Some of these can be addressed by working practices, but the nature of DVCSs mean you have to be careful. For example, there is typically a “master repository” for open source projects, updating of which is restricted to a few people.

The fit of DVCSs to open source development is easy to see – anyone can clone a repository and make changes, and those changes can be fed back and committed in a controlled manner (much better than sending patches).

However, I was interested to see the lament by James Bennet, Django’s release manager, mentioning  the difficulties of tracking and coordinating development across larger numbers of developers, repositories and workflows: http://www.b-list.org/weblog/2010/feb/02/branching/ (see his lightning talk at Pycon). As he mentions: “in Django 1.1 there was a feature scheduled for this release, but he lost track of it, and they slipped by a month).

Team Foundation Server Evolution and Principles

I was interested to browse information about Microsoft’s Team Foundation Server (TFS) 2010 and it’s newer features.

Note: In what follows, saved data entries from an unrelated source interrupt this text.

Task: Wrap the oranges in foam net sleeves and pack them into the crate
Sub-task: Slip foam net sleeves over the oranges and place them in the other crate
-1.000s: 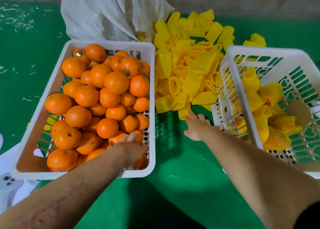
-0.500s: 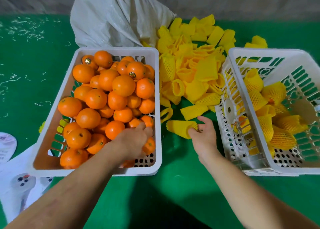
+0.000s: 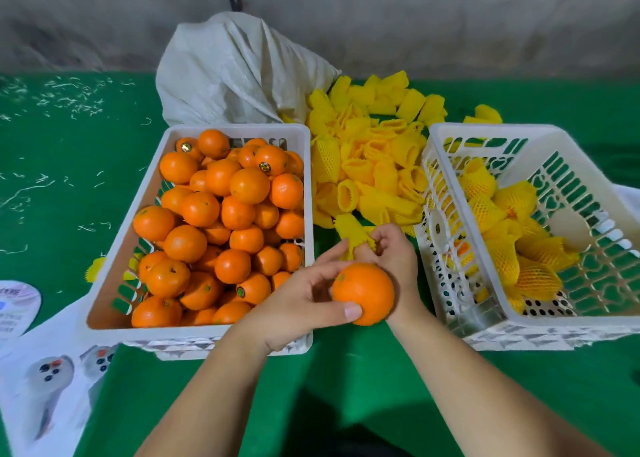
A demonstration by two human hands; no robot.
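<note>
Head view, left hand (image 3: pixel 298 304) holding orange (image 3: pixel 363 292), right hand (image 3: pixel 391 259) pinching sleeve (image 3: pixel 353 233)

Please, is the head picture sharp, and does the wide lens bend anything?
Head view: the orange held in the left hand is fairly sharp; the right crate looks bowed and splayed by the wide lens; the corners are soft; light is even, without glare.

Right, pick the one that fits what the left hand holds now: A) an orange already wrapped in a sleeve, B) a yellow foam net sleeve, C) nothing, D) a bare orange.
D: the left hand grips a bare orange between thumb and fingers, while the right hand pinches the yellow foam net sleeve just beyond it.
</note>
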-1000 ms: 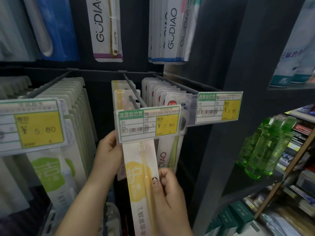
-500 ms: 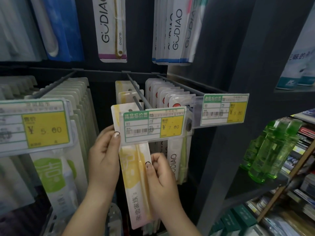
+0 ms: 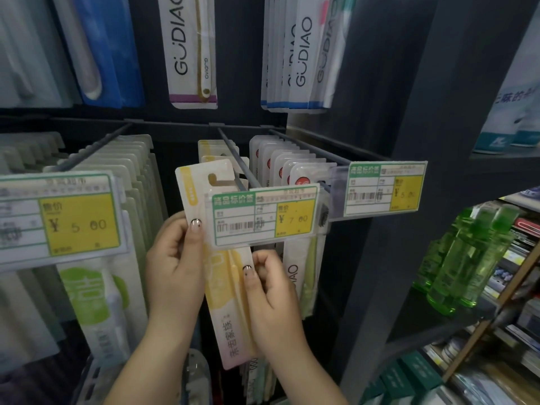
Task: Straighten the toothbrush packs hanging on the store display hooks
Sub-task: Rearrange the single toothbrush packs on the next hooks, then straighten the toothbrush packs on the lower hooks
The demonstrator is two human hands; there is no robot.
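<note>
Both hands are pinching my yellow toothbrush pack, tilted behind the price tag. Left grip is grasping its upper left edge; right grip is grasping its right edge lower down.

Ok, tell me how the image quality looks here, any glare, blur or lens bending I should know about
Head view: wide-angle bending bows the dark shelf upright and edges; soft glare on the clear holder of the middle price tag, whose 7.00 stays readable; the green bottles at right look smeared; the yellow toothbrush pack and both hands are fairly sharp.

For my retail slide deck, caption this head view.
Both hands, left hand and right hand, hold a tilted yellow-and-white toothbrush pack at its hook.
</note>
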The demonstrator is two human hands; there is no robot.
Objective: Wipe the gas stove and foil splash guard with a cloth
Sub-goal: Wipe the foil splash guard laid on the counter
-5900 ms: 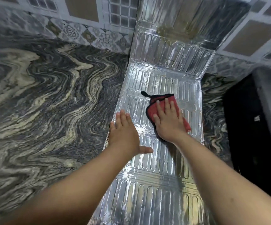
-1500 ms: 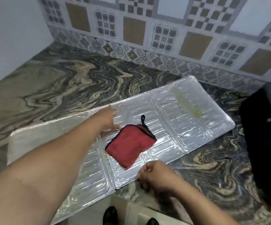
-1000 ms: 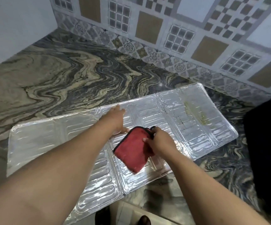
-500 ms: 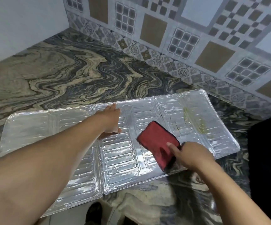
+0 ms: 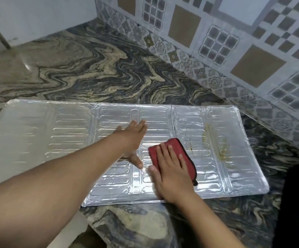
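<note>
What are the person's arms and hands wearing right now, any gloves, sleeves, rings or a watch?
Nothing that shows. Both forearms are bare right up to the picture's edge, with no sleeve in view. The left hand and the right hand are ungloved, with no ring, watch or bracelet visible at fingers or wrists. Fingernails look short and unpainted. Anything worn higher up the arms lies outside the view.
</note>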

It made me think a little about how TFS has evolved and what is the comparison to Perforce. This is interesting because TFS shares a lot of principles with Perforce as regards the underlying model (integrations, branches etc) – not too surprising as Microsoft still uses their own re-badged version of Perforce called SourceDepot internally for some of their major projects (Windows and Office development). I doubt that TFS shares any code with Perforce/SourceDepot as Microsoft totally re-architected it on top of SQL Server and with different comms architecture etc.

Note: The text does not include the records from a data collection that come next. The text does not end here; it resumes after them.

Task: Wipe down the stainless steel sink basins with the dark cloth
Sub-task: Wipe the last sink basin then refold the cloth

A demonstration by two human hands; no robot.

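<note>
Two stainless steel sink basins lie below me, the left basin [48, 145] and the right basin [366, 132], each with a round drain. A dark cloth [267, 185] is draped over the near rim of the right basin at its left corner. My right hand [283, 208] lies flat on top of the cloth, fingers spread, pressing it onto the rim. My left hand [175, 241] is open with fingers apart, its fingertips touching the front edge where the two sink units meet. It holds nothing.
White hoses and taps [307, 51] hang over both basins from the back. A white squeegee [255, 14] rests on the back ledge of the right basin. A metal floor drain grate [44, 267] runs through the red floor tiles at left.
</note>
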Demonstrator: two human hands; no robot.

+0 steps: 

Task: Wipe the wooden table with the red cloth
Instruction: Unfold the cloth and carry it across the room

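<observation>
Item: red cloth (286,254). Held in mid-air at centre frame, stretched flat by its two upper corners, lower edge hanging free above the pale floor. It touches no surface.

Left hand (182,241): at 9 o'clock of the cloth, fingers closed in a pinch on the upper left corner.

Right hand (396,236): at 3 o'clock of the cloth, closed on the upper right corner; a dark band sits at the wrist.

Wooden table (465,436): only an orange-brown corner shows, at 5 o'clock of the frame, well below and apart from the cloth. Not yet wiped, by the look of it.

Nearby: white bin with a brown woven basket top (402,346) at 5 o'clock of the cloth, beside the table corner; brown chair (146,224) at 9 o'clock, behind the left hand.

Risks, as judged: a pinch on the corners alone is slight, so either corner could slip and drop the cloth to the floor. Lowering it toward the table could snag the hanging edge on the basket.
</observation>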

It has been interesting to see how TFS has changed some of the functionality/terminology from the Perforce equivalents, and yet with similar underlying principles.

Perforce Branching and Merging

  • Perforce has the integrate command which will both create a new codeline from an existing codeline, or propagate changes between codelines.
  • Integrate has many options for source and target specifications, including wildcards and branch specifications (with complete set of view mappings), and options to selectively integrate specific changes
  • The -v option does not copy files to the workspace (makes creation of new codelines faster)
  • You need to run the resolve command after the integrate to decide how to merge changes, or whether to discard the source changes (but remember them as merged), or overwrite the target files, etc.

TFS Branching and Merging

  • TFS has the branch command which creates new codelines from an existing codeline, and the merge command which propagates changes.
  • TFS can only branch files or folders – it has no equivalent of branch specs
  • The branch command has a /noget which is the equivalent of integrate -v.
  • The merge command has a /discard option which is the equivalent of resolve -ay
  • The resolve command does merges

Thoughts

Based on my experience of training people (for Perforce in particular), Perforce has more power/more options, but these take longer to learn. TFS has considered Perforce’s options and simplified and moved some functionality to different commands.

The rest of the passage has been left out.